Henry agrees, describing “Richest Man in Town” as one of their “weird ones.”

“I’m excited to see what people think of it,” says Henry. “Like, a lot of people could hate it, but it felt right.”

The song, with guitar licks falling somewhere between Steely Dan and Dire Straits and the aforementioned drum interlude, prepares whoever’s listening to Nonetheless for “Synthesis Pt. 1” and “Synthesis Pt. 2,” two tracks at the album’s end which say, “All right—if you dig that, you’re gonna love this.” It’s a bold move but one that readily pays off. It’s similar to a metalhead’s take on old-school R&B tunes from the ‘60s, wherein you’d flip the 45 to extend the song for another three minutes.

“When we came up with that little groove that starts for ‘Synthesis Pt. 2,’ instantly in both of our heads, we were like, ‘Yeah, let’s split it there,’” Eli says. “‘These go together. It just feels like a change right there.’”

“A lot of bands we listen to do that,” says Henry, name-dropping acts such as Gojira, Pink Floyd, and Tool.

“I think we really like that the way it sounds, and we’re probably gonna end up doing that in the future just because we like those albums that have that structure,” says Eli. “You can see things changing, but it’s like a flow, you know?”

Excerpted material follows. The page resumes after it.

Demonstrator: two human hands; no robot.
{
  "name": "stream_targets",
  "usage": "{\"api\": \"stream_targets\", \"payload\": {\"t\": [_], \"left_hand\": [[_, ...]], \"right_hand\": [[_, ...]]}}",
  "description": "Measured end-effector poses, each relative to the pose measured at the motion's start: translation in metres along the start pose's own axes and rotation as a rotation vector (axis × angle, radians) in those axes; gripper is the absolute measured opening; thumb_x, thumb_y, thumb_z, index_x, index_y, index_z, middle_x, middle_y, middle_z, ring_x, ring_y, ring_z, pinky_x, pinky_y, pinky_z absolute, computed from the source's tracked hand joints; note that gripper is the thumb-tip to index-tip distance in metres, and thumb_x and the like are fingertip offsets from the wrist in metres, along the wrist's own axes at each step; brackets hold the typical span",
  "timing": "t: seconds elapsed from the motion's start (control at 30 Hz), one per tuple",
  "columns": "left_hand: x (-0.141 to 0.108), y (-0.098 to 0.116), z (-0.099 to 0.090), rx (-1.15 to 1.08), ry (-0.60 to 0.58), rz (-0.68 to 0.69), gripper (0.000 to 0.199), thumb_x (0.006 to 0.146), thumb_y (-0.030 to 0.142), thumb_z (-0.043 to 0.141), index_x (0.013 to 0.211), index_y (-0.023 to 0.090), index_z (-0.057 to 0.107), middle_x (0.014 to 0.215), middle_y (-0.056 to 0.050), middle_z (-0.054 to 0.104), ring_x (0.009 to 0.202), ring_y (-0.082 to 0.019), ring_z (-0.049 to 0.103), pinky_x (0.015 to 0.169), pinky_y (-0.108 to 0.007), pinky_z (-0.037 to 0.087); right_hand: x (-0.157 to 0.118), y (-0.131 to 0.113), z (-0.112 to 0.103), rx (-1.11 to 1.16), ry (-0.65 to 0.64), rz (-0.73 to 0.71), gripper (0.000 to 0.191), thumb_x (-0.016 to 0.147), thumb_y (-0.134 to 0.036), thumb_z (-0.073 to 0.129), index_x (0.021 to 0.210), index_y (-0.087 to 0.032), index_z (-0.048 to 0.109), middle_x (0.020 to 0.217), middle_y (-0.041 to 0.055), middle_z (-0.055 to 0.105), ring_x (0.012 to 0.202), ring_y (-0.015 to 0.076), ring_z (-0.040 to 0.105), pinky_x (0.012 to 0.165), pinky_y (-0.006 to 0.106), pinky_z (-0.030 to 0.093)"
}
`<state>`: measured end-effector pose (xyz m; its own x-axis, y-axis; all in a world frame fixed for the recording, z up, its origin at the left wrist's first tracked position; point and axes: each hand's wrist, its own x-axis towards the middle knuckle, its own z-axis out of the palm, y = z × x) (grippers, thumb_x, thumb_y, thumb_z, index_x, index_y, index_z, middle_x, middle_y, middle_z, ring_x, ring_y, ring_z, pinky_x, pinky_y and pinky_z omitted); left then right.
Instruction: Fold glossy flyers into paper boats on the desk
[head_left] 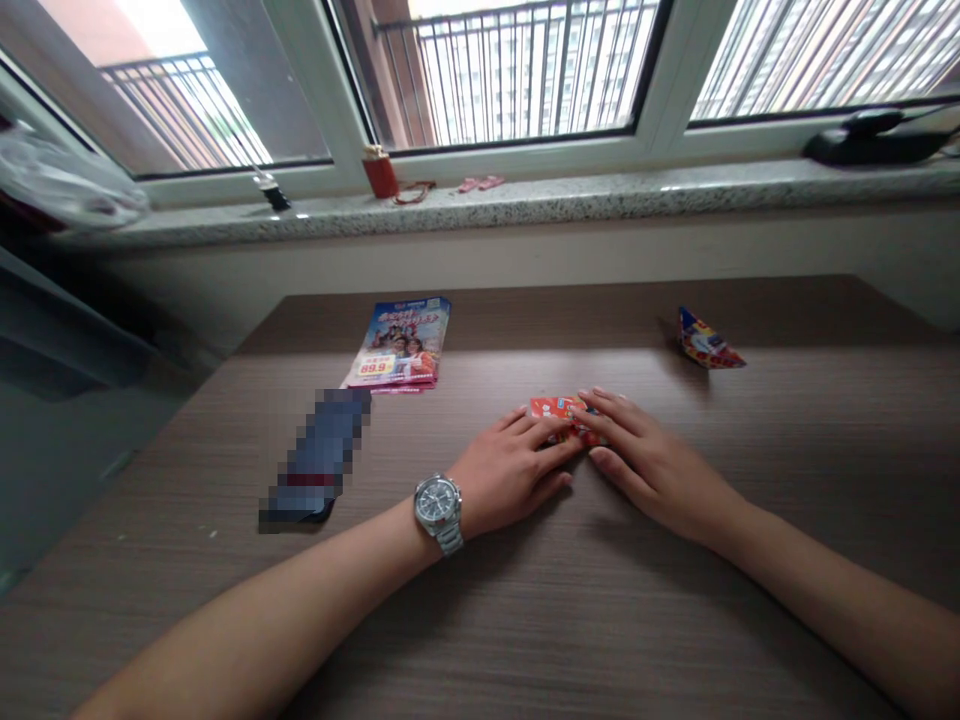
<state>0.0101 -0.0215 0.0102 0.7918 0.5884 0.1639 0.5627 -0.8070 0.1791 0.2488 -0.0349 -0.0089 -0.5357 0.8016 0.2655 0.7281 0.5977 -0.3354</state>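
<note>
Red paper (551, 406) (seemingly folded) lies beneath both hands (504, 470) (651, 455).

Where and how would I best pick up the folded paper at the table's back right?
Pinch the folded paper lightly across its middle, coming from above and the near side with the right hand, the closer one. It stands up from the table with pointed ends, the left one raised higher, and seems thin, so a hard squeeze would probably crush it.

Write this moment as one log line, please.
left hand: on red printed paper | right hand: on same paper | beyond: blue-red folded paper
</note>
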Motion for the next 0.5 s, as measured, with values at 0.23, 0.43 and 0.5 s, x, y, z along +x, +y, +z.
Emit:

“There are just songs that, in my head, that are to be played together like [Pink Floyd’s] ‘Time’ and ‘Great Gig in the Sky,’ or ‘Heartbreaker’ and ‘Living Loving Maid’ by Led Zeppelin. Those are just meant to be one-two, bang-bang, and it is a little on the nose when you do part one, part two,” says Henry.

The end result of all of this musical camaraderie shared between the Ismert brothers results in Nonetheless being an album that is progressive but not overly technical and leaning into grooves without losing metal’s heavy crunch.

“That’s hours and hours of jam,” Henry says. “That’s the idea. We like a good groove.”

He goes on to say it’s not that the members of Hammerhedd don’t like super-complicated jazz or even progressive metal, like Opeth or Dream Theater, but the fact that music will rapidly switch from 4/4 to 6/4 means that you, the listener, can’t get a head nod going. “Good grooves get better the longer you play ‘em in, in our opinion,” Henry says. “A good bass groove or a good rhythm sec-tion—you wanna hear it for like three, four, five minutes. That’s what makes the songs we love so good—they work for hours to find the good groove that they can ride for that long.”

And that’s how you get Hammerhedd. The trio just jams to the point where they can ride that groove until it builds upon itself, resulting in something new. It means that the band has a warmth that’s lacking in genres like technical metal, where precision outshines everything, resulting in music cold as winter steel.

“Every riff you’re hearing is just me and Henry with each other,” Eli says. “Right when we discover it, we’re like, ‘We love that. That is going on the album.’ I think that adds some energy. The more we work on it, the more Abe’s getting incorporated—it’ll just be more and more lively as time goes on.”